## TASK TO CARRY OUT
The data below holds a line containing "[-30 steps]" and a line containing "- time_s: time"; please quote exactly those two lines and every line between them, and nothing else.

Stored data
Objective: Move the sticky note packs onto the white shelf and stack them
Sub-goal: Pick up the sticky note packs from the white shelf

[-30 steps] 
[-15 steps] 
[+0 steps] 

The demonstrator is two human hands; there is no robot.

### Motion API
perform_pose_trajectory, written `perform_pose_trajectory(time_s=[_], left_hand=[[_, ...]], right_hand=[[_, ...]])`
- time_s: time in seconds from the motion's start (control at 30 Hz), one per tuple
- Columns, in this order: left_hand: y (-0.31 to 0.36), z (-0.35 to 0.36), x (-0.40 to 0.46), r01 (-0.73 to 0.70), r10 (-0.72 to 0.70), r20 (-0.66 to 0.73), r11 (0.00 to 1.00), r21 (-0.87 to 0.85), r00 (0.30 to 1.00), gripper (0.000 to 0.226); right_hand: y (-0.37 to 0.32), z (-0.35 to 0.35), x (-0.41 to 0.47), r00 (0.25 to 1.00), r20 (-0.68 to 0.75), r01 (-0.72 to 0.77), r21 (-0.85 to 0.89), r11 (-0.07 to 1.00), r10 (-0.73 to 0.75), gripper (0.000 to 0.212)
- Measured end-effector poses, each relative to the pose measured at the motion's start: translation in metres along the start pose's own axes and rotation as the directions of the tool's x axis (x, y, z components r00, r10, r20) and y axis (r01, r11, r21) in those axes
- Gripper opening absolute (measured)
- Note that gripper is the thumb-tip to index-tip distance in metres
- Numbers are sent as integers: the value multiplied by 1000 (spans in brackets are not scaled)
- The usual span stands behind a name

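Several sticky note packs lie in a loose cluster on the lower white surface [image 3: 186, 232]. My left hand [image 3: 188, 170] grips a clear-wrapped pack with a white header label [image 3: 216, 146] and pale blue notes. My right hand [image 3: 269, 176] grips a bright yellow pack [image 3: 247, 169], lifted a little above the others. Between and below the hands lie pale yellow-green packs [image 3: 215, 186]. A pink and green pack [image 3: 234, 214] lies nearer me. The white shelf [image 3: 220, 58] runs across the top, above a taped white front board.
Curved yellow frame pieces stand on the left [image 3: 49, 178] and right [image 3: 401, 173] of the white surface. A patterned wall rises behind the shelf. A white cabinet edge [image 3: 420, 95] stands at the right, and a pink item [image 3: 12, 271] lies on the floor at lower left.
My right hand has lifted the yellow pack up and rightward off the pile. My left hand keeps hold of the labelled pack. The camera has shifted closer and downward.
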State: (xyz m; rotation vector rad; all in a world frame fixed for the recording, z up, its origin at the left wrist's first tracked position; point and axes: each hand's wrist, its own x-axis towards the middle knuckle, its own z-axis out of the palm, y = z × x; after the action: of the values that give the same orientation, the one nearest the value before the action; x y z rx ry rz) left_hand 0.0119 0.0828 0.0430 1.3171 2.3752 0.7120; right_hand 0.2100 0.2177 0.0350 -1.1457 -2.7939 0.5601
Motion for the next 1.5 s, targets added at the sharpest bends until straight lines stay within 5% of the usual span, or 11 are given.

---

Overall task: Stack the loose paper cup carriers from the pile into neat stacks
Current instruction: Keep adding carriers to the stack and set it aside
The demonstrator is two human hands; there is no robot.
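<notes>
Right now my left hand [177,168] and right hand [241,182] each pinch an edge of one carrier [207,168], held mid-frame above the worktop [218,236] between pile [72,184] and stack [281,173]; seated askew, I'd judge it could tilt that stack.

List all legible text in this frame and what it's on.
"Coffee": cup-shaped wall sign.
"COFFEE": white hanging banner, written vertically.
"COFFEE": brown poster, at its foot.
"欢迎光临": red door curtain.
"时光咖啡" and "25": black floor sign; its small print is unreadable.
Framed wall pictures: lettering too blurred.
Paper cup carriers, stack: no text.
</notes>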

## ANSWER TO THIS EXERCISE
[-30 steps] 
[-15 steps] 
[+0 steps] 

The demonstrator is two human hands; there is no robot.

### Motion API
perform_pose_trajectory, written `perform_pose_trajectory(time_s=[_], left_hand=[[_, ...]], right_hand=[[_, ...]])`
- time_s: time in seconds from the motion's start (control at 30 Hz), one per tuple

Output for this exercise is complete.